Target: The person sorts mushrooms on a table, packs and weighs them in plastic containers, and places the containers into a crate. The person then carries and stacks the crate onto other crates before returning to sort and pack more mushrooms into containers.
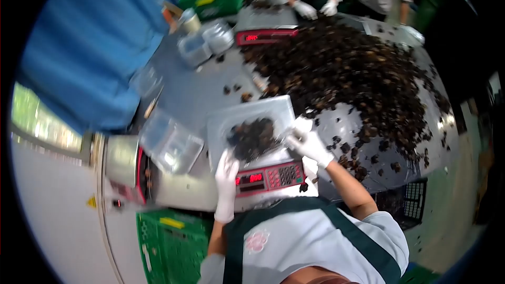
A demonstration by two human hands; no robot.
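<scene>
A clear plastic container holding dark brown, lumpy pieces rests on the metal pan of a red-framed scale with a lit red display. My left hand, in a white glove, is at the container's near left corner, its fingers stretched out and nearly straight. On the other side, my right hand, also white-gloved, has its thumb and fingers at the container's right edge and appears to grip it. Blur hides the exact contact of the fingertips.
A large heap of dark pieces covers the table's far right. Clear containers lie left of the scale, others farther back. A second scale stands opposite, near a co-worker's gloved hands. A green crate sits below left.
</scene>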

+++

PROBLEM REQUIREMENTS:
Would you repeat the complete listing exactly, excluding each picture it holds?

EXPECTED OUTPUT:
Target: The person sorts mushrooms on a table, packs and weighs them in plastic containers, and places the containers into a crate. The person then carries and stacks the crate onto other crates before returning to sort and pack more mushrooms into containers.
A demonstration by two human hands; no robot.
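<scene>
A clear plastic container holding dark brown, lumpy pieces rests on the metal pan of a red-framed scale with a lit red display. My left hand, in a white glove, is at the container's near left corner, its fingers stretched out and nearly straight. On the other side, my right hand, also white-gloved, has its thumb and fingers at the container's right edge and appears to grip it. Blur hides the exact contact of the fingertips.
A large heap of dark pieces covers the table's far right. Clear containers lie left of the scale, others farther back. A second scale stands opposite, near a co-worker's gloved hands. A green crate sits below left.
</scene>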

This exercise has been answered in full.